The Livelihood of the Current Aesthetic Surgery Practice.



“Cosmetic surgery patients want to feel that they are in good hands and in a safe and welcoming environment. Staff is a reflection of surgeons”.

By Lefny Díaz

One of the most critical roles in a cosmetic surgery practice is a go-to person, also known as a patient coordinator or cosmetic coordinator, who manages the consultation process and surgical patients. A good patient coordinator can make or break a plastic surgery practice.

The role of the patient coordinator in the plastic surgeon’s practice cannot be underestimated. She can serve as a vital link and link between the surgeon and the patient. Patients often perceive the patient coordinator to be more accessible than the surgeon. Even after their consultation visit with you, patients will often tell the coordinator information that gives the surgeon additional insight into their personality.

A good patient coordinator is a natural multitasker. The typical job description may include: explaining procedures, answering questions, offering guidance, quoting fees, and scheduling surgery dates. It may also include taking patients ‘medical records and performing physical exams, reviewing preoperative and postoperative instructions, charging fees, and interacting with patients’ families. Ideally, it should include a high degree of hand support and personalized attention to detail throughout the patient’s experience in your practice.

A common mistake surgeons make is hiring a patient coordinator without empowering her to do the job she was hired for. It will undermine your authority if patients feel they can bypass you to contact you directly to negotiate rates and discuss scheduling issues.

The concept of patient coordinator is no longer specific to the practice of plastic and reconstructive surgery. Dermatologists, cosmetic dentists, refractive surgeons, and other specialists are increasingly embracing the idea of ​​having someone on staff to fill this important niche.

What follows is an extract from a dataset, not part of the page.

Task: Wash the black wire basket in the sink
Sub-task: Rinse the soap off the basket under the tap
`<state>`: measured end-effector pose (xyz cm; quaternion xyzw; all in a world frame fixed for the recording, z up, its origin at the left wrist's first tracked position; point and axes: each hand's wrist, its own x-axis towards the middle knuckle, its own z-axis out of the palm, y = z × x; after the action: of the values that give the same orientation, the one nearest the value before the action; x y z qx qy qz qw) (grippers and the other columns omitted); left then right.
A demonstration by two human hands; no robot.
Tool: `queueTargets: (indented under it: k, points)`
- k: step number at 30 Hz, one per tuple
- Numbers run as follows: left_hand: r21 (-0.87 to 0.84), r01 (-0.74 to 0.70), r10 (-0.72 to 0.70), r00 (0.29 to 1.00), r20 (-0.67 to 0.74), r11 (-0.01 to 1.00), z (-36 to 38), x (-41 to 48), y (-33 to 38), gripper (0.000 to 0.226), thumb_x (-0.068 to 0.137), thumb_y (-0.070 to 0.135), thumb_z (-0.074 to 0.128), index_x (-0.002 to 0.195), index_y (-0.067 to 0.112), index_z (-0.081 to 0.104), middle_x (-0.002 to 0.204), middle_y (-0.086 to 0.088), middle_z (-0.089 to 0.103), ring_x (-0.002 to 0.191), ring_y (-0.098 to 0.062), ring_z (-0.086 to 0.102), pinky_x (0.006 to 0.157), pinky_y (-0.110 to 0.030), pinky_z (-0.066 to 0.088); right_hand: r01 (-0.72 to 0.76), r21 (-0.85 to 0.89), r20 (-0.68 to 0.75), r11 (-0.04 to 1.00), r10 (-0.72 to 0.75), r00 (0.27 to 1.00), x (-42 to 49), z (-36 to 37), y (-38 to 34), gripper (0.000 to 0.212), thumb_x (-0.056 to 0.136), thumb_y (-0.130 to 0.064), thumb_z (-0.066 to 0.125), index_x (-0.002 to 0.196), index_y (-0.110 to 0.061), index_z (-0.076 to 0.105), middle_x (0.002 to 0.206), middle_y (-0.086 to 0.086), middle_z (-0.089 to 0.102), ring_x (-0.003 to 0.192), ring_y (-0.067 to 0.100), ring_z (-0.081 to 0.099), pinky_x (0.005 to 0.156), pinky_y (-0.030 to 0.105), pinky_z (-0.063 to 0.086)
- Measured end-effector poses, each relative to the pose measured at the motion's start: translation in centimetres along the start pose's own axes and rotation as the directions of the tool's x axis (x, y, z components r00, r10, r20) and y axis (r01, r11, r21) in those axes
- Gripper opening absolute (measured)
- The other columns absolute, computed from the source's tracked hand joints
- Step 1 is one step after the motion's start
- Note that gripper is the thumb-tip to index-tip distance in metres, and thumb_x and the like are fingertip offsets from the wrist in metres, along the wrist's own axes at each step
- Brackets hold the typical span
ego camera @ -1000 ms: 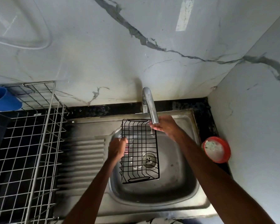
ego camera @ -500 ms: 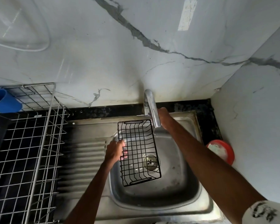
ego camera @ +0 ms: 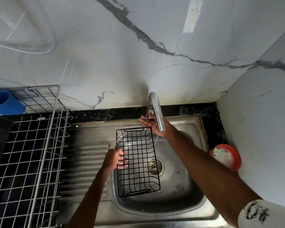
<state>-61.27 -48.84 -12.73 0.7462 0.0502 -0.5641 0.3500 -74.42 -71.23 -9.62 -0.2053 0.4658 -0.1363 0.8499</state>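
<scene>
The black wire basket (ego camera: 138, 162) hangs tilted over the steel sink (ego camera: 179, 180), its open side facing me. My left hand (ego camera: 114, 159) grips its left wall, fingers curled through the wires. My right hand (ego camera: 152, 125) is up behind the basket at the base of the chrome tap (ego camera: 158, 112), thumb and fingers pinching the small tap lever (ego camera: 143, 118). A thin stream of water (ego camera: 156, 140) falls from the spout just past the basket's far right corner. The drain (ego camera: 154, 165) shows through the basket's mesh.
A ribbed draining board (ego camera: 89, 155) lies left of the bowl. Further left stands a large silver wire rack (ego camera: 31, 153) with a blue plastic holder (ego camera: 3, 104). A red round tub (ego camera: 225, 156) of white paste sits on the black counter at right. Marble walls close the back and right.
My right hand left the basket's far rim and went to the tap lever. Water has started to run. The basket, now held by the left hand alone, shifted left and up.
</scene>
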Motion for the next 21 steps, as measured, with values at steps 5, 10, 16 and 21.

Nor is it limited to private practice; University and hospital settings are becoming more aggressive to capture a greater share of the aesthetic market. So the sooner you can hire a dedicated person in this role, the faster you can grow your aesthetic practice.


“If you as a plastic, aesthetic or specialty surgeon require this type of service, do not hesitate to contact me. I have a highly efficient and experienced team which can help you with this task.”

In today’s competitive market, the rules have changed. In fact, many busy surgeons look outside the medical field to identify good candidates for this key position. They are looking for Patient Coordinators who are experienced in customer service and know how to care for patients and make them feel welcome.
Along with your intelligence, skills, and poise, you are expected to put in long hours, get along with the rest of the staff, and maintain the full surgery program and efficient patient flow.
In addition to her administrative skills, an effective patient coordinator must also be in tune with the nuances of the conversation. Generally, a soft selling approach is preferable to overly aggressive behavior, which can discourage many patients. She must be adept at bonding with patients during the consultation that will allow her to guide them through the surgical process and beyond.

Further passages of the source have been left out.